Dear Tony: We have a number of complaints about our depreciation report and our depreciation planner. The engineering company that the strata hired provided several technicians to develop our report and they were excellent to work with. That's where our satisfaction ended. The engineer who authored the final report has interpreted our bylaws and imposed a number of recommendations that we did not ask for that have now unfairly raised a number of unsubstantiated claims about our building, and incorrectly interpreted our bylaws. The company is refusing to correct the report and now we are not sure how to address this.

— Bonnie W. Surrey

Dear Bonnie: A depreciation report is a mandatory planning tool for all strata corporations of five units or more unless they pass an annual three vote resolution to exempt.
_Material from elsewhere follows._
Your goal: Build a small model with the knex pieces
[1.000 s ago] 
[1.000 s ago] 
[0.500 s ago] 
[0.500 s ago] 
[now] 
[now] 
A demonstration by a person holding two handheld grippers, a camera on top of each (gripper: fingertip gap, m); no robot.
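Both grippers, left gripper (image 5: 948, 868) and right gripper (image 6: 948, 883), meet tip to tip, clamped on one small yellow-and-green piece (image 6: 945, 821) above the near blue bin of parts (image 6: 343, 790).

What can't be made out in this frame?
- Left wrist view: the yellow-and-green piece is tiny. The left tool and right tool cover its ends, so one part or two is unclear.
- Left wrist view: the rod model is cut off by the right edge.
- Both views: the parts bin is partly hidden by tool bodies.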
There are a number of key terms used in the Strata Property Act that indicate the report is simply an information report which is based on estimates of building common asset conditions, life expectancies, and replacement costs.

The report also includes an evaluation of the current financial status of the strata, and a projection of at least three funding models to help the strata owners with their decision making when funding future contingency reserve funds.

It would be helpful if the reports were accurate within a nominal margin of 15-25 per cent, but I have recently reviewed reports that indicate the funding estimates are plus or minus 50 per cent, which has the potential to render them ineffective or even harmful to the asset value of your property. The report does not give the depreciation planner the free license to impose interpretations of bylaws, the strata plan of the strata corporation, any easements or covenants. Their role and that of the document is estimated information, which is essential in managing risk and planning for the future.

A good example of a report that over interprets or is inaccurate, is one developed for a strata with sections created through the bylaws. The report attempted to incorrectly interpret and segregate expenses and future funding models by sections, but like an insurance policy of the strata corporation, the report contains all common assets of the corporation in the schedules without segregation. If there are exclusive expenses in the report that are to be funded purely by a section, that is the responsibility of the strata corporation and the sections to show in their annual budgets and funding responsibilities.

Interpretation of sections bylaws or air space parcel agreements frequently require a legal opinion before the strata understands their impact.

Reports may also publish statements that may cause an unfair risk or evaluation of the strata finances. For example, "according to the funding models, the strata contingency fund is currently underfunded by 1.3 million dollars". There is no such evaluation of funding in our legislation. If the strata choose to provide minimal funding in their contingency fund, then it simply means the owners will face higher special levies in the future. The reports do not set minimum funding standards. The depreciation report is basically a contract with a consultant. If your consultant is not prepared to correct errors in a report, it is a nominal cost for the strata to consider an action in small claims (provincial) court or a complaint to their regulating body.